Task goal:
Beginning with the opening line, restate the following material exactly, up through the line that contains "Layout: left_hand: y".

Data extract:
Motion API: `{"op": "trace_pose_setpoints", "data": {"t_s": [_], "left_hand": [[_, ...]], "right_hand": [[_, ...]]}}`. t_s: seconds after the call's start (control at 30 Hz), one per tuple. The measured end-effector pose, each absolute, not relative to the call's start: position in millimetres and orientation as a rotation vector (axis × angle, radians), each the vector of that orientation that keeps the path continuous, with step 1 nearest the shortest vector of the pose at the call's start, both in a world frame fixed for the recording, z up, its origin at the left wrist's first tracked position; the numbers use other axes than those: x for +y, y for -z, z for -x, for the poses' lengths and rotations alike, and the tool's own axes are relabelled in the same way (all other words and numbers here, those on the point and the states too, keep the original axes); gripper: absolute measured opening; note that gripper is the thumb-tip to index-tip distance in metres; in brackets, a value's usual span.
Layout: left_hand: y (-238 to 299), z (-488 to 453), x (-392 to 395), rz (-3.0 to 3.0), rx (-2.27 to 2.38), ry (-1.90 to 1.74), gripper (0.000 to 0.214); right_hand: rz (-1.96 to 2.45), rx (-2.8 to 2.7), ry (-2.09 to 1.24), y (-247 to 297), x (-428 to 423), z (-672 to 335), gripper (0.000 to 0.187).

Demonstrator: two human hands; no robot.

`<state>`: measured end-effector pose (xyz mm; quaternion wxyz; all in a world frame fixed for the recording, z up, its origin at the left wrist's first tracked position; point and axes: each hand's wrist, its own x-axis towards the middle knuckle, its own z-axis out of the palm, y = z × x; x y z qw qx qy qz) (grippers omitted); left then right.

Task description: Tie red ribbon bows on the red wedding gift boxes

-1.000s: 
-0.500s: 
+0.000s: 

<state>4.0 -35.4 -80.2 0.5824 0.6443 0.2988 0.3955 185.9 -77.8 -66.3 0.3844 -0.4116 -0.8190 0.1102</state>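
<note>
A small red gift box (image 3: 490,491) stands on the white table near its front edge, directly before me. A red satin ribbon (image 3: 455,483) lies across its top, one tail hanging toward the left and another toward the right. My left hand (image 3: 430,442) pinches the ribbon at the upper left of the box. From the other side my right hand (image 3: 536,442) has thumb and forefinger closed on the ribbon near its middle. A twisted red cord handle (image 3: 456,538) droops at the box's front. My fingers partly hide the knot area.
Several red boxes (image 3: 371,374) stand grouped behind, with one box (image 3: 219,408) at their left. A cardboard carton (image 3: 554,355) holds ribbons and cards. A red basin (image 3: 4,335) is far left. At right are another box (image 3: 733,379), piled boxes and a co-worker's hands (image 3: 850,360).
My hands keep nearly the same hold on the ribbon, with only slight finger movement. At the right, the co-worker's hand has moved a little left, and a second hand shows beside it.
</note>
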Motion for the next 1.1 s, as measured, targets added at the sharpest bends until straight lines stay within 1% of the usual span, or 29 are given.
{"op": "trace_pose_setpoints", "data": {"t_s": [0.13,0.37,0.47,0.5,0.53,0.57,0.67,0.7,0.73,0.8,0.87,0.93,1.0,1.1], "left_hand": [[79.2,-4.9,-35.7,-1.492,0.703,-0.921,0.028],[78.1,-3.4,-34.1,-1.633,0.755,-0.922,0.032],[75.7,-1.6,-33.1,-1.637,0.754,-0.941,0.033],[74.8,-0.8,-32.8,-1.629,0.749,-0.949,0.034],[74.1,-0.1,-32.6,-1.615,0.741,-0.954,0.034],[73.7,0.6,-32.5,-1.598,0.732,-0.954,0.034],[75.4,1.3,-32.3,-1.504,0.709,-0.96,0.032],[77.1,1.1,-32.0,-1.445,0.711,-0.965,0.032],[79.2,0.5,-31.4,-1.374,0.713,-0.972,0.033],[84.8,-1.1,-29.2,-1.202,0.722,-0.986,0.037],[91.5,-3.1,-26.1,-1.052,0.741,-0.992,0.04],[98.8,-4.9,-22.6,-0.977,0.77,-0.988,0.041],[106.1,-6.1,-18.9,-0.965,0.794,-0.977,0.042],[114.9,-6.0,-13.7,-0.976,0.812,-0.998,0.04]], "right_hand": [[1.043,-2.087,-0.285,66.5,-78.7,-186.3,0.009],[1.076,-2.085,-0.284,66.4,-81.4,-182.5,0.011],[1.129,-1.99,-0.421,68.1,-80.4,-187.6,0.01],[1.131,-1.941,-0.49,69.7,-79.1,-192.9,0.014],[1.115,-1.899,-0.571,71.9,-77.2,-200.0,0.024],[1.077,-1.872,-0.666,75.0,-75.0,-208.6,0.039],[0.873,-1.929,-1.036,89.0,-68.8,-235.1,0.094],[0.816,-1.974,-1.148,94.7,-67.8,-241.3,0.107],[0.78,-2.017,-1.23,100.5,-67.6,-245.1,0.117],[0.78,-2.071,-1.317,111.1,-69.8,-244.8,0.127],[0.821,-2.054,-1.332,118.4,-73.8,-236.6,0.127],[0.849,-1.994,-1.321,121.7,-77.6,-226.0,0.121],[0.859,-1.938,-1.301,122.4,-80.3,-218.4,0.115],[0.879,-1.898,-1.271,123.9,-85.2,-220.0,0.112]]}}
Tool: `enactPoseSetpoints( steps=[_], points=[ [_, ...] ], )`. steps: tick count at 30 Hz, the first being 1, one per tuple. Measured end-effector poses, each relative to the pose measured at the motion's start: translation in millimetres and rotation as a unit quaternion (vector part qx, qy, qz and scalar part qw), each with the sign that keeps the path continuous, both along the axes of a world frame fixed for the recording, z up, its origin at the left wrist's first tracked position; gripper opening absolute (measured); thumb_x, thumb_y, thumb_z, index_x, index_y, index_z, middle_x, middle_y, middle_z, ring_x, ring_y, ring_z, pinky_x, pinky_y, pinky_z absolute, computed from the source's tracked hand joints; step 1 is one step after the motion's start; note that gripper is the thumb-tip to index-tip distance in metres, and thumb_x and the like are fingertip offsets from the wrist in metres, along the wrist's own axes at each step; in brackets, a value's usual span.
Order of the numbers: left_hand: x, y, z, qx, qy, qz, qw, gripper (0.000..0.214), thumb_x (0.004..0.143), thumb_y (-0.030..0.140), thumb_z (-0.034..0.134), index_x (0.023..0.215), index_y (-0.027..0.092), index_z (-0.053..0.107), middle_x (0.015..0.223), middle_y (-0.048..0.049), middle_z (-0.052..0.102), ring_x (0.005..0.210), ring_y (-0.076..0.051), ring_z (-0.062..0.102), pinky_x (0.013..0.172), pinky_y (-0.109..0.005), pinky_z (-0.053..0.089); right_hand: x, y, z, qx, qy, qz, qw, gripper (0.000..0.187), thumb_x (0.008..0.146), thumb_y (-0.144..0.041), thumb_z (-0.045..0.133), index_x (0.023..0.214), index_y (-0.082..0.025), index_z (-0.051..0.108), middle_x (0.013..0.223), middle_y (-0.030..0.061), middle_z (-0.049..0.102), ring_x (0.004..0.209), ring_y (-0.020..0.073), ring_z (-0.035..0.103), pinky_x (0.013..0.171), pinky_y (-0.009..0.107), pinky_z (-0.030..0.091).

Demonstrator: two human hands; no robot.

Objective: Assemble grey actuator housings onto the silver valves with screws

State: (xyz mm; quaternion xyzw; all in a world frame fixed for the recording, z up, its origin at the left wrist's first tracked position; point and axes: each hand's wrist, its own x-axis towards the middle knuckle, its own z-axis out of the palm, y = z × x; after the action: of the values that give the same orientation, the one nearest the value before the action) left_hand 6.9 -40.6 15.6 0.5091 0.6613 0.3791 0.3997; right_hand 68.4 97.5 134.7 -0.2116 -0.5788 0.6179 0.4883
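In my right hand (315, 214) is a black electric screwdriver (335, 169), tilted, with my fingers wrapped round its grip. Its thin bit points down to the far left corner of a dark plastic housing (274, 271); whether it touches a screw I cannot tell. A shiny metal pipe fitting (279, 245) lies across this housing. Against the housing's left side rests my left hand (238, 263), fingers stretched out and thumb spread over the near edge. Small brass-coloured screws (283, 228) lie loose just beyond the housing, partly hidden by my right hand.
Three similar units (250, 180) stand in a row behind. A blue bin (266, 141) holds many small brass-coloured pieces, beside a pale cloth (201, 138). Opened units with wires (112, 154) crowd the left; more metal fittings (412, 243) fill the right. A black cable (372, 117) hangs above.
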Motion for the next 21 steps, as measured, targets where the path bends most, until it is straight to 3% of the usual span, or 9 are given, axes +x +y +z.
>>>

Exercise solution:
Motion API: `{"op": "trace_pose_setpoints", "data": {"t_s": [_], "left_hand": [[_, ...]], "right_hand": [[_, ...]]}}`. t_s: seconds after the call's start (control at 30 Hz), one per tuple. The measured end-effector pose, each absolute, not relative to the call's start: position in millimetres and orientation as a rotation vector (axis × angle, radians), each the vector of that orientation that keeps the path continuous, with step 1 nearest the shortest vector of the pose at the call's start, both in a world frame fixed for the recording, z up, its origin at the left wrist's first tracked position; the numbers use other axes than those: x for +y, y for -z, z for -x, for the poses' lengths and rotations alike, and the tool's own axes are relabelled in the same way (all other words and numbers here, those on the point and the states too, keep the original axes); gripper: absolute measured opening; note that gripper is the thumb-tip to index-tip distance in metres; in brackets, a value's usual span.
Layout: left_hand: y (-238 to 299), z (-488 to 453), x (-392 to 395), rz (-3.0 to 3.0), rx (-2.27 to 2.38), ry (-1.90 to 1.74), gripper (0.000 to 0.214); right_hand: rz (-1.96 to 2.45), rx (-2.8 to 2.7), ry (-2.09 to 1.24), y (-247 to 297), x (-428 to 423), z (-672 to 335), gripper (0.000 to 0.187).

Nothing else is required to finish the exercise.